**Exercise details:** Copy every line from the data below in which the string "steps" can be found.
Supplied data section start
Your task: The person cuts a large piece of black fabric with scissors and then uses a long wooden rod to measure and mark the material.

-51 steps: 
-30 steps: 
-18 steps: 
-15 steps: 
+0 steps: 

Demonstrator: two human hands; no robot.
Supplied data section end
**Output below:**
-51 steps: 
-30 steps: 
-18 steps: 
-15 steps: 
+0 steps: 

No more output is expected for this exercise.